All that said, it was reported recently in Nature and in The New York Times that the genome nomenclature committee of the Human Genome Organization (HGO) would be renamed a number of genes found in humans, flies, and whatever else has genes. Why? Because, apparently, it’s a bit awkward for a doctor to explain to a heartbroken patient that they have a defective Death Executioner BCL-2. So, the HGO will set about renaming all these terms, likely giving Sonic Hedgehog, Sex Lethal, Fear of Intimacy and Groucho new, Latin names–or at the least, names that sound foreign enough to have no real meaning for the patient who doesn’t have a working one.

Mr. Thursday advocates for keeping the original gene names. First, because the scientists who discovered them deserve the naming rights. Scientists don’t make money off gene naming or discovering–outside of the fact that gene discovery probably leads to more grant money–so the real pride is knowing that you named the Faint Sausage. Second, the fabled “bedside manner” of an average doctor nowadays is somewhere between indifferent and criminally negligent. This isn’t meant on a mark on doctors–most doctors are very good at their jobs.
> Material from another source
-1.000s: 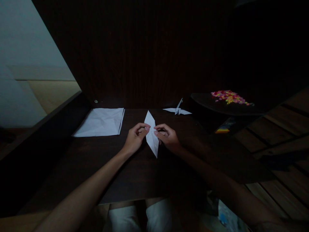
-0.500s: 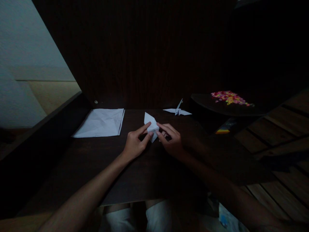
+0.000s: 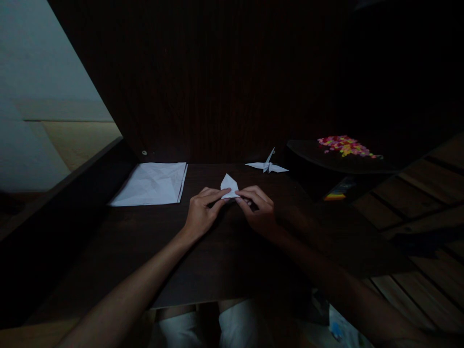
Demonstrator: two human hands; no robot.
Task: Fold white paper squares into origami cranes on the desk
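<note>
A small piece of folded white paper (image 3: pixel 228 184) is held between my two hands over the dark desk. Its pointed end faces away from me, and a straight fold runs along its near edge. My left hand (image 3: pixel 205 208) pinches the left side with thumb and forefinger. On the right side, my right hand (image 3: pixel 259 209) grips it in the same way, its other fingers curled beneath. Beyond my right hand lies a finished white paper crane (image 3: pixel 267 167) with wings spread.
White paper sheets (image 3: pixel 150 183) lie stacked at the desk's left, near a raised side panel (image 3: pixel 61 193). On a curved shelf (image 3: pixel 308 157) at the right sits a pile of small pink and yellow pieces (image 3: pixel 346 146). A dark panel (image 3: pixel 217 87) rises behind the desk (image 3: pixel 203 270).
The lower point of the folded paper, visible before below my thumbs, no longer shows; the paper now ends in a straight near edge. Its upper point sits slightly lower.
</note>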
However, most doctors are also extremely busy and unable to spend a lot of time with individual patients to explain to them exactly and clearly what’s happening to or in them. We have reached an era in which a patient is told what they have, and to find out what that means, they go home and Google it or look it up on WebMD. Giving potentially defective body parts potentially offensive names obligates doctors to be more patient and to really give each patient with a genetic defect some quality attention.

Keep the names, we say! On with science, but leave political correct-ness in the dust!